Every line holding the string "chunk" is to be copied from the entries below.

☆ ☆ ☆ ☆

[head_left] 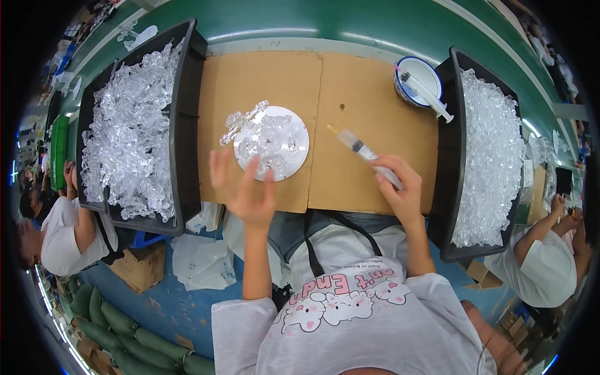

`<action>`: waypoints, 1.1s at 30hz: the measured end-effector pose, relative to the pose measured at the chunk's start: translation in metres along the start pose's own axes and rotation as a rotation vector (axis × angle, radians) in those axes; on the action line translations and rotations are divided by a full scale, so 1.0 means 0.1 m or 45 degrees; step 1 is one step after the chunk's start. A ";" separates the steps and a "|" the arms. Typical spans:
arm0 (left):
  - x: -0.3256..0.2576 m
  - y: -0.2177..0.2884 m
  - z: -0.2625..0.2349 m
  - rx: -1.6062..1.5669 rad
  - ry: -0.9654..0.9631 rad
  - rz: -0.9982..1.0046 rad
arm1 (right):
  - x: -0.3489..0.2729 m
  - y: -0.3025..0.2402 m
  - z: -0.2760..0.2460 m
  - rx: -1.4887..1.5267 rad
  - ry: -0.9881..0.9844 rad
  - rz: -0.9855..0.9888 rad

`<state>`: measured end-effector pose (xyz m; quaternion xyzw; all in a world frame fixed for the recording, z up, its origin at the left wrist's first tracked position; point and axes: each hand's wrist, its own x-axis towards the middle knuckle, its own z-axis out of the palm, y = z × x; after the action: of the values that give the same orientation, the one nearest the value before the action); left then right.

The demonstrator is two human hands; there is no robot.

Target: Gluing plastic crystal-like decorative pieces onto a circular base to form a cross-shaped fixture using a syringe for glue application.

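Observation:
In my right hand (402, 187) is a clear syringe (359, 147) with a yellowish tip, its barrel slanting up and left over the cardboard. My left hand (249, 197) holds nothing I can see; its fingers are spread at the lower left edge of a round white plate (302, 157). Several clear plastic pieces (273, 164) lie on that plate. One branched clear piece (240, 122) sticks out over its upper left rim. A second syringe (428, 97) rests across a blue-rimmed white bowl (405, 63) at the far right.
Brown cardboard (369, 187) covers the work surface. At the left stands a black bin (187, 125) heaped with clear plastic parts; another black bin (451, 156) with smaller clear pieces stands at the right. A green table (362, 25) extends behind. Other people sit at both sides.

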<state>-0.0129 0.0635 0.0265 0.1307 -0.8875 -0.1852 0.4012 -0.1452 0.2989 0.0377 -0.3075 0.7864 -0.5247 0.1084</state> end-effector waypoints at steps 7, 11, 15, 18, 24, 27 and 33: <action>0.39 -0.23 0.02 -0.790 0.042 -0.752 | 0.11 -0.09 0.12 0.027 -0.011 -0.094; 0.52 -0.20 0.00 -0.386 0.048 -0.495 | 0.13 -0.11 0.13 0.058 -0.017 -0.113; 0.66 -0.06 -0.13 -0.198 0.394 -0.001 | 0.13 -0.08 0.10 0.084 0.046 -0.045; 0.69 0.09 -0.07 0.495 0.042 0.217 | 0.13 0.00 0.09 0.097 0.053 -0.041; 0.76 0.04 -0.01 0.553 -0.216 0.204 | 0.17 0.00 0.11 0.159 0.000 -0.025; 0.78 0.06 -0.05 0.438 -0.253 0.168 | 0.21 -0.04 0.13 0.138 -0.083 -0.082; 0.79 0.02 -0.22 0.295 -0.421 0.203 | 0.25 -0.06 0.13 0.152 -0.112 -0.148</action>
<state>-0.0476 0.0308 0.0932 0.0732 -0.9641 -0.0688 0.2458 -0.1560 0.2726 0.0408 -0.3683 0.7290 -0.5621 0.1305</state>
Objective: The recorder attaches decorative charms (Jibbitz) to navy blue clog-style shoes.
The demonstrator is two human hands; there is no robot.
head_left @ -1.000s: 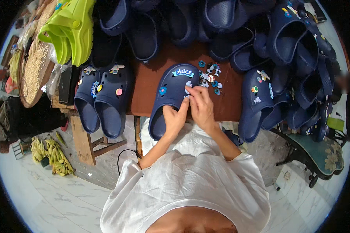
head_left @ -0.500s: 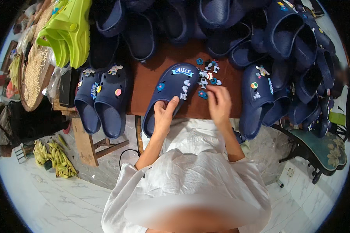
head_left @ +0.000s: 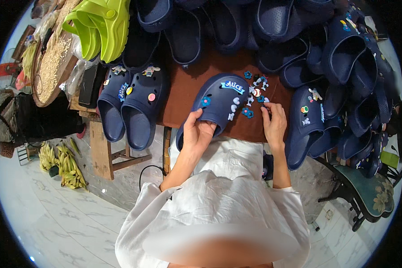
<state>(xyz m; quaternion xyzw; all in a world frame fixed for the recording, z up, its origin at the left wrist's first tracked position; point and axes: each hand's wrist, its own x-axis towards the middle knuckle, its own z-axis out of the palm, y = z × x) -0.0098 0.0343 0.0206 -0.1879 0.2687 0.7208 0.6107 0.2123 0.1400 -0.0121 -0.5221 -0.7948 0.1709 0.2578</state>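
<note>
My left hand [head_left: 198, 131] grips a navy clog [head_left: 216, 96] near its foot opening, thumb on top and fingers inside. The clog's toe points away from me. On its upper sit a blue lettered banner charm [head_left: 232, 86], a blue flower charm [head_left: 206, 101] and several pale charms along the right side. To the right of the clog, my right hand [head_left: 275, 123] is at the loose pile of shoe charms [head_left: 257, 91], thumb and forefinger pinched at a small white heart charm [head_left: 266, 101]. Those fingertips partly cover the heart.
A decorated pair of navy clogs [head_left: 138, 105] stands at the left, another decorated clog [head_left: 304, 129] at the right. Many plain navy clogs [head_left: 183, 38] line the back of the brown tabletop [head_left: 176, 105]. Lime-green clogs [head_left: 105, 29] sit at the back left; a padded stool [head_left: 366, 187] is at the right.
The view has shifted, so the table appears farther right. My left hand's fingers are now inside the clog's opening. My right hand has closed in on the white heart charm beside the pile.
</note>
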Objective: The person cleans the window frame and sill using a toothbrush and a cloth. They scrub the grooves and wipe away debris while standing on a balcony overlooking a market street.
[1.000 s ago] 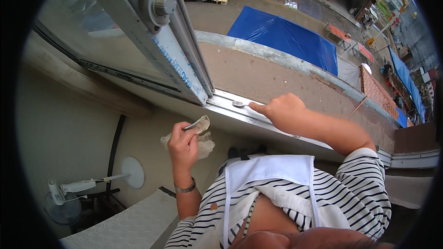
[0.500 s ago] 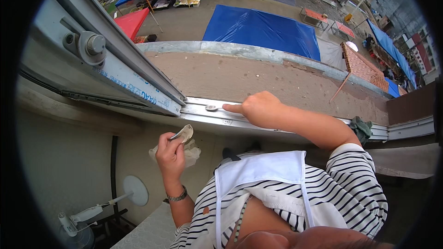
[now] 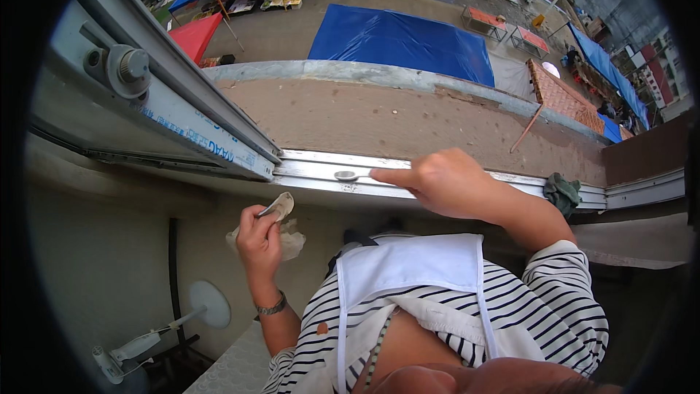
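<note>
My right hand (image 3: 446, 184) is closed round the handle of a small metal spoon (image 3: 346, 175), with the index finger stretched along it. The bowl holds greyish grit and lies over the grooves of the white sliding-window track (image 3: 310, 168). Lower and to the left, my left hand (image 3: 260, 241) pinches a crumpled, thin, pale bag or tissue (image 3: 293, 241). A rounded pale flap with a dark, straight edge (image 3: 273, 208) stands up from those fingers; I cannot tell exactly what it is. Dark dirt shows on the track beside the spoon.
At left stands the window sash (image 3: 208, 135) with its round knob (image 3: 130, 71). A dark green cloth (image 3: 561, 193) lies on the track's right end. Outside are a brown ledge (image 3: 350, 113) and a blue tarpaulin (image 3: 401, 44) below. A white fan-like appliance (image 3: 210, 304) is at lower left.
My right hand and the spoon have moved right along the track and slightly nearer to me. The left hand keeps its hold on the pale thing. The whole view has shifted a little.
</note>
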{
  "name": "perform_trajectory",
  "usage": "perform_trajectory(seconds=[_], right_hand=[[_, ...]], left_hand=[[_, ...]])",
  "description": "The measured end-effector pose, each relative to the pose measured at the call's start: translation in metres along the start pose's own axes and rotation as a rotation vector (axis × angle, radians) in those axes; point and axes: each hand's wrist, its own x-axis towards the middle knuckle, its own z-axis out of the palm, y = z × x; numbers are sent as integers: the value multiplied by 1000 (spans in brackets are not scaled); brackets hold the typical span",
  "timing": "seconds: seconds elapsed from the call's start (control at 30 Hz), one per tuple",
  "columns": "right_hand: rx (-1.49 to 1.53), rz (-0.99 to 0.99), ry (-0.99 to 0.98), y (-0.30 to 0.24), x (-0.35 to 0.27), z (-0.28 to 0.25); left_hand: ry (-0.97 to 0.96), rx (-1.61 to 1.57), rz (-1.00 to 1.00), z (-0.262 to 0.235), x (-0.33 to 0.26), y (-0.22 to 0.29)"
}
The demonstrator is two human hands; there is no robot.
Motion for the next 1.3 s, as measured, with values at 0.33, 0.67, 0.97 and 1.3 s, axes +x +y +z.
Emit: perform_trajectory(seconds=[0.33, 0.67, 0.97, 1.3], right_hand=[[-74, 27, -258, -11, 17, 21], [-135, 403, -245, 48, -105, -3], [107, 514, 83, 57, -156, 9], [163, 731, 142, 77, -231, 25]], left_hand=[[19, 52, 72, 1, -8, 1], [-62, 40, 208, 2, 14, 25], [-456, 119, 582, 49, 66, 100], [-746, 287, 669, 105, 83, 113]])
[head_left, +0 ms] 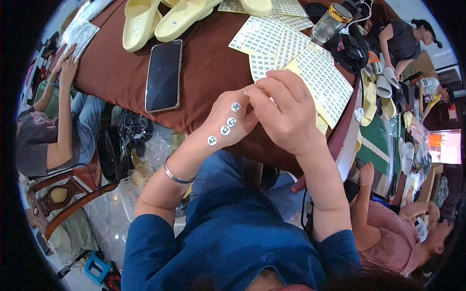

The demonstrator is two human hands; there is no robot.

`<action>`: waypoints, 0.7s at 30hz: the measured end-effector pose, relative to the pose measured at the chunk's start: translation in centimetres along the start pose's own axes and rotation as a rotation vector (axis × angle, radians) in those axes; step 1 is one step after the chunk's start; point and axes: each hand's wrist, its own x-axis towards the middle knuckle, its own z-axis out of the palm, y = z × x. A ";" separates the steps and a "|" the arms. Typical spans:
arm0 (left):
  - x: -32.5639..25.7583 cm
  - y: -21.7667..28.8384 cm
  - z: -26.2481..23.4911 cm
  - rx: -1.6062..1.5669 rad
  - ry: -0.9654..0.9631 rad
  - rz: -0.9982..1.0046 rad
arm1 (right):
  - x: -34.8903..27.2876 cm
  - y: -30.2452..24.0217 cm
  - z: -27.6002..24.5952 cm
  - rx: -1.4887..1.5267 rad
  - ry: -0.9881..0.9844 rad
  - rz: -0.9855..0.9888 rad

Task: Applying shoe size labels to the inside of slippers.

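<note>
My left hand (pixel 228 114) is raised at the near edge of the brown cloth-covered table, with several small round white stickers (pixel 225 130) along its back toward the wrist. A metal bangle (pixel 177 174) circles that wrist. My right hand (pixel 286 111) meets it at the knuckles, thumb and forefinger pinched together; a tiny pale spot shows at their tips, too small to name. The right hand covers most of my left fingers. Just beyond the right hand lie overlapping sheets of round number stickers (pixel 323 80), white on yellowish backing.
A dark-screened phone (pixel 164 75) lies left on the brown table cloth (pixel 208 63). Pale yellow slippers (pixel 141 24) sit at the far edge. A glass jar (pixel 331 24) stands far right beside black cords. One person (pixel 46 126) sits left, another (pixel 388 233) right; a wooden chair (pixel 63 196) stands lower left.
</note>
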 end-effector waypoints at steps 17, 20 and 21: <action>0.9 -0.3 -1.9 -0.616 0.098 -0.409 | -0.4 1.7 -2.0 -0.004 -0.259 0.236; 0.8 -0.8 -1.9 -0.660 0.076 -0.352 | -0.5 1.3 -1.9 0.017 -0.322 0.251; 0.8 -0.8 -1.9 -0.661 0.077 -0.352 | -0.5 1.2 -1.8 0.025 -0.342 0.255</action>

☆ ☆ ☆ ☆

- _Solution to the problem_:
`<action>`: waypoints, 1.1s at 30hz: the measured end-effector pose, relative to the pose measured at the chunk's start: translation in metres along the start pose's own axes and rotation as a rotation vector (axis × angle, radians) in those axes; on the action line translations and rotations are divided by a full scale, so 1.0 means 0.1 m or 45 degrees; step 1 is one step after the chunk's start. A ";" separates the steps and a "|" the arms. Typical spans:
`<action>`: waypoints, 0.7s at 30hz: the measured end-effector pose, relative to the pose measured at the chunk's start: translation in centimetres along the start pose's own axes and rotation as a rotation vector (axis × angle, radians) in those axes; step 1 is one step after the chunk's start; point and axes: each hand's wrist, its own x-axis towards the middle knuckle, its own z-axis out of the palm, y = z × x. A ";" separates the steps and a "|" the arms. Typical spans:

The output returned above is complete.